* _What the task requires_
If a line in the listing below includes the string "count", pull it out.

* _Data provided_
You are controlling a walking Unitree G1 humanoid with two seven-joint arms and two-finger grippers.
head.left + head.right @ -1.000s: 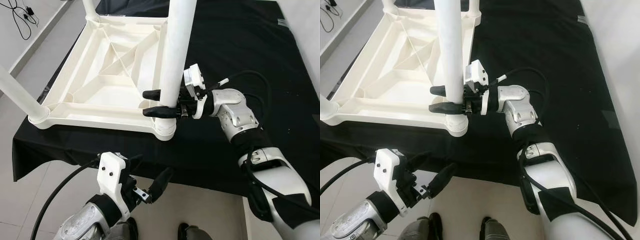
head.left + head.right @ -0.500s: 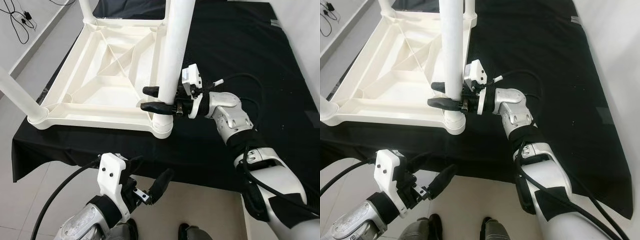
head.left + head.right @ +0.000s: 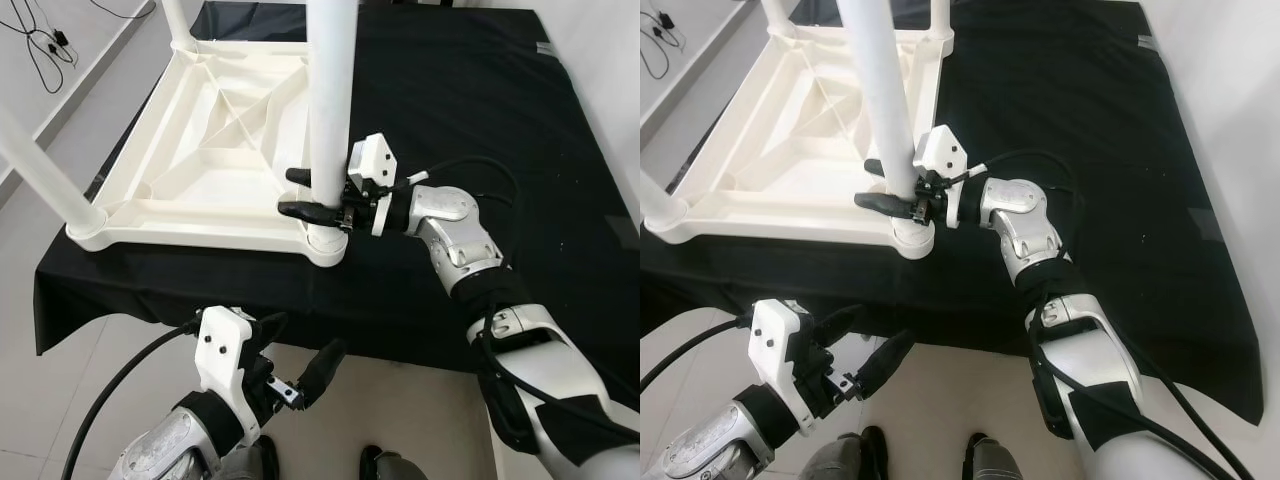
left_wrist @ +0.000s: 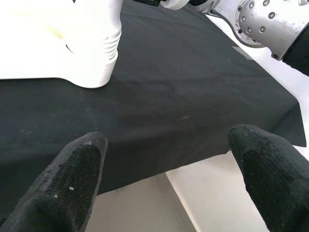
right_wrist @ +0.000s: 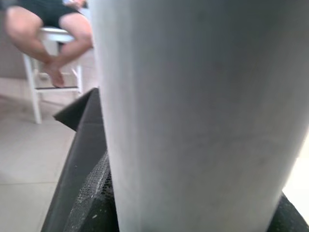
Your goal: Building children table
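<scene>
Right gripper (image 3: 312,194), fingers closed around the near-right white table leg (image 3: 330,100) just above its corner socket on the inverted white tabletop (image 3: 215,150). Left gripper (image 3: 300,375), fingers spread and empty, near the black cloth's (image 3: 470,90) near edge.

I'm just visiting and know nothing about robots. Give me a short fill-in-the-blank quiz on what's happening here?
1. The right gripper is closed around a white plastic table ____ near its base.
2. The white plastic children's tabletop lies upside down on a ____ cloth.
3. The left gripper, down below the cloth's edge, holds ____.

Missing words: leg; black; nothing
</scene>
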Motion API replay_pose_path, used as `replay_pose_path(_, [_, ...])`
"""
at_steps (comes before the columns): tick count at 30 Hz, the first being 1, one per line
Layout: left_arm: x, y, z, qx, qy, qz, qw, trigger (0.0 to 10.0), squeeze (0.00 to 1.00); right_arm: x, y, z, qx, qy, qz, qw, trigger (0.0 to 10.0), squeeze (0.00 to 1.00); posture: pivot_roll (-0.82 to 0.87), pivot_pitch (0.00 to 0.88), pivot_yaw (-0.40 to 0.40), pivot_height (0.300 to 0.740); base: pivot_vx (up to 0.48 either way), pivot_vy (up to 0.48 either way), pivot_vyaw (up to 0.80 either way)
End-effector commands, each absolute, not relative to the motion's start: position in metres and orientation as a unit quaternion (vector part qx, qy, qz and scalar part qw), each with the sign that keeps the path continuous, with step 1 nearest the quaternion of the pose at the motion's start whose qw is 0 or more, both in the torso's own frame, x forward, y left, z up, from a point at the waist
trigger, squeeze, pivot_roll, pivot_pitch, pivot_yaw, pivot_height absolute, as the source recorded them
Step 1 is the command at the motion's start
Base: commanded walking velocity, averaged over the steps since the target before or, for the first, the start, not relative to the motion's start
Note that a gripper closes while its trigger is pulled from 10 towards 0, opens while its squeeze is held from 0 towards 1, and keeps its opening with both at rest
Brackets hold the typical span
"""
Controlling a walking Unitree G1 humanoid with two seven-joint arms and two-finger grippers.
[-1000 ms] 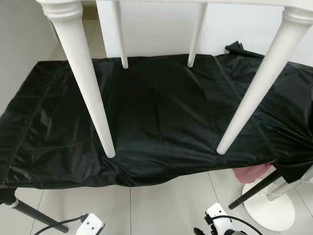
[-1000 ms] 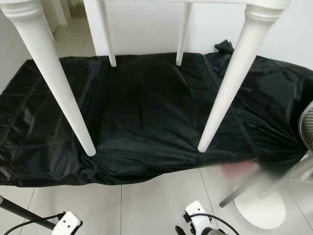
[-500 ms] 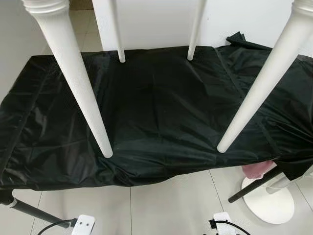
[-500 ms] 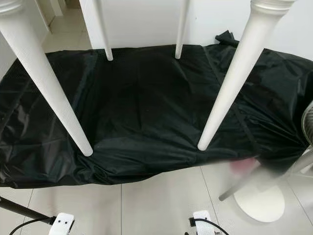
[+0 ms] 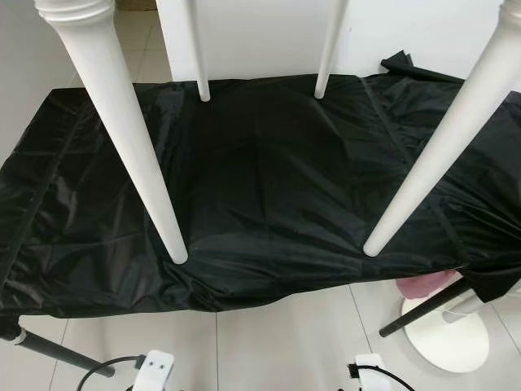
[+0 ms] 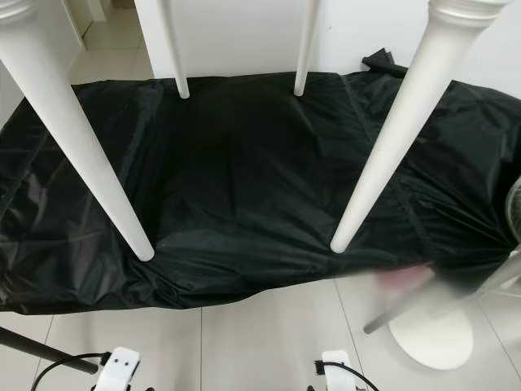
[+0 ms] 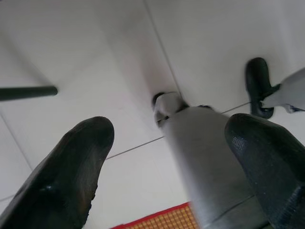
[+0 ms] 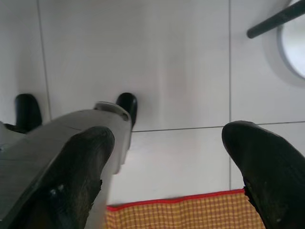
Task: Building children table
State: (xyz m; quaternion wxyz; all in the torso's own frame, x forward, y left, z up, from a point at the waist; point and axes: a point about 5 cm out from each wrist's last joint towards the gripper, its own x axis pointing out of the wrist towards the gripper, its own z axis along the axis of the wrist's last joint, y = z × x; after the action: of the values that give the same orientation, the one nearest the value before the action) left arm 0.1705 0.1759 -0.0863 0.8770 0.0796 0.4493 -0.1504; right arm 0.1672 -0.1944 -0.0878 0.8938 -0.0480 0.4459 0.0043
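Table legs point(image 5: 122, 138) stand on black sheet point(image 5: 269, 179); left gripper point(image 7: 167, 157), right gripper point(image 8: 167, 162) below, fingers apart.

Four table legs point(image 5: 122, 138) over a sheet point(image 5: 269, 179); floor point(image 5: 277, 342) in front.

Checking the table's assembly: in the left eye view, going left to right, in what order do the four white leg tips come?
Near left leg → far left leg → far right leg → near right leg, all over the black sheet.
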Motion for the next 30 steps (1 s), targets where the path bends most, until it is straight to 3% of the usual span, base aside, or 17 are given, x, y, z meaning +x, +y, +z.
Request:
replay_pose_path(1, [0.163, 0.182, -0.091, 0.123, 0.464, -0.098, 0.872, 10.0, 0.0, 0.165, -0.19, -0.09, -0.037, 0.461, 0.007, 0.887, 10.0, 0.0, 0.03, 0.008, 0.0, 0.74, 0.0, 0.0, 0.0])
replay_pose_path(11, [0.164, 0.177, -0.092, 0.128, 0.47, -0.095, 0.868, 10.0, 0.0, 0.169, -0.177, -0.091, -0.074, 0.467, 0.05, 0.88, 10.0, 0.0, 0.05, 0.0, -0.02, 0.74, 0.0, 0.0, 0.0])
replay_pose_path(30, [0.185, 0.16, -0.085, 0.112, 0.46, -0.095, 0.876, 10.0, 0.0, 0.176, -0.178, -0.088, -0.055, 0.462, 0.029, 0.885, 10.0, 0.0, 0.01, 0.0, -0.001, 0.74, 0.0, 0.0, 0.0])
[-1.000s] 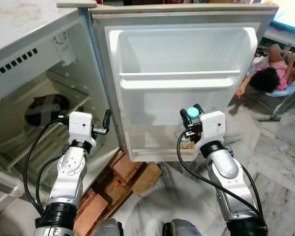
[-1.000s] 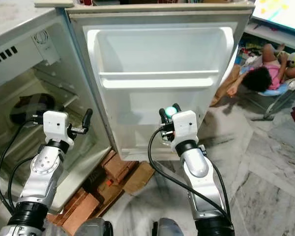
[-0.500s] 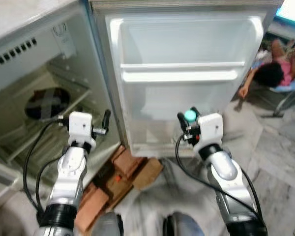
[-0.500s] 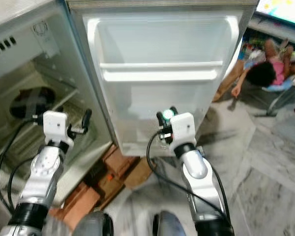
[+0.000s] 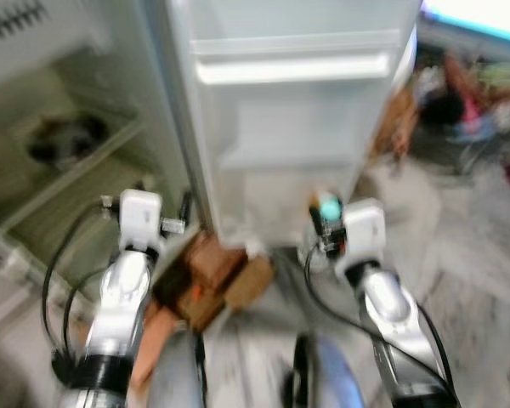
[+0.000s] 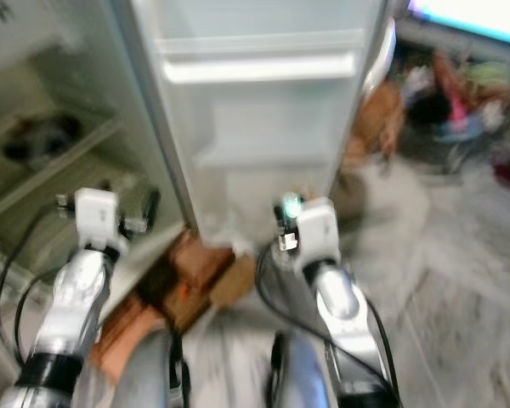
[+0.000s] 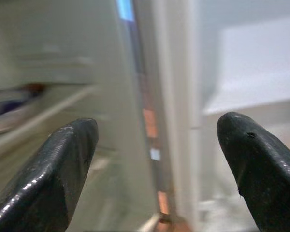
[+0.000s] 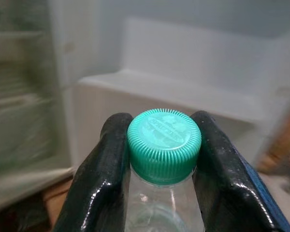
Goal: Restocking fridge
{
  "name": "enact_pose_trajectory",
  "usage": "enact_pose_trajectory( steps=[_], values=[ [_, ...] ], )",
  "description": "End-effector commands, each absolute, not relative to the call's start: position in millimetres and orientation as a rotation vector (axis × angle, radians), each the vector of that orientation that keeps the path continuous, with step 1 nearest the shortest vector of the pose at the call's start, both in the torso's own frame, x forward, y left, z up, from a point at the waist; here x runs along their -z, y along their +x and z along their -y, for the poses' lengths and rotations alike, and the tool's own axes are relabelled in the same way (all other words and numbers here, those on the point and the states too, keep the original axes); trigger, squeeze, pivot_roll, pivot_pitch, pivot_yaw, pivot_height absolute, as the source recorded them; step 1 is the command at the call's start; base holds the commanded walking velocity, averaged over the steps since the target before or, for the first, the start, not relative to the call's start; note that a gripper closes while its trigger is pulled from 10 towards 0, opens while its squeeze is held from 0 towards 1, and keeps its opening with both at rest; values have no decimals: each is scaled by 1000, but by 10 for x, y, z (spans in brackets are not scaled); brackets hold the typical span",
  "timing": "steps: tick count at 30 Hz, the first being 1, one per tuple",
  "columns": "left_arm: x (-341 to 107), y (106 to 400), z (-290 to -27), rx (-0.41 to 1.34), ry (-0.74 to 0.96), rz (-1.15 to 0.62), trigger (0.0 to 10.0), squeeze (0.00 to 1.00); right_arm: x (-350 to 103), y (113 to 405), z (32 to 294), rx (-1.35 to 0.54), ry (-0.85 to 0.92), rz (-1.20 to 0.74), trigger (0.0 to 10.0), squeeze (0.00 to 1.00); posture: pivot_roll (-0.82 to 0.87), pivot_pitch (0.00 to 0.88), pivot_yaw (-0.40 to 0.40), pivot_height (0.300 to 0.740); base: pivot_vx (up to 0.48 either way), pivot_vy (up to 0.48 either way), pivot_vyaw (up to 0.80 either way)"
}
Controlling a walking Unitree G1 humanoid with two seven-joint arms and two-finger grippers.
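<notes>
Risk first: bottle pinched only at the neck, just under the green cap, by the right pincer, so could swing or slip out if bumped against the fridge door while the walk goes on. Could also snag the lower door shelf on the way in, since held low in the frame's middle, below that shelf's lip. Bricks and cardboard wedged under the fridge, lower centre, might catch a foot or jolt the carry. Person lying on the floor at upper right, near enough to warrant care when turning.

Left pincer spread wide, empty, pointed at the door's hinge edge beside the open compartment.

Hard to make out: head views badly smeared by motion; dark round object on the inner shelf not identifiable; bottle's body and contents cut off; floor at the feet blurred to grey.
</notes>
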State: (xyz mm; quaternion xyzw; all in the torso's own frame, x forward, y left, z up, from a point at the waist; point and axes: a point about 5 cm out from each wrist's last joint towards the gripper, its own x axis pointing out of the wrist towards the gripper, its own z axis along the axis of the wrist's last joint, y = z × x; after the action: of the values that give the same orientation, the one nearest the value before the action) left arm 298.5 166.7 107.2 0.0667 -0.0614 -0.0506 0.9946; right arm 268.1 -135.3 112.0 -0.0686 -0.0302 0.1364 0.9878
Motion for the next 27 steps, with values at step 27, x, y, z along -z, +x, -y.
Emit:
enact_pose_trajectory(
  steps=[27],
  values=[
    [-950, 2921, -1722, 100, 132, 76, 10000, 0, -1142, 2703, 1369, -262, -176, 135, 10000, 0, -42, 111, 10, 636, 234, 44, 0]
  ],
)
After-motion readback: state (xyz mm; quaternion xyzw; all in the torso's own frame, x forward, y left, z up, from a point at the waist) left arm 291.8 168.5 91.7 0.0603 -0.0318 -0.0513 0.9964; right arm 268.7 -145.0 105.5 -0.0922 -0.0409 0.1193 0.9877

* _Response to this task_
at_steps (comes before the columns): tick count at 30 Hz, the first being 1, one per line
  "timing": "steps: tick count at 30 Hz, the first being 1, one per tuple",

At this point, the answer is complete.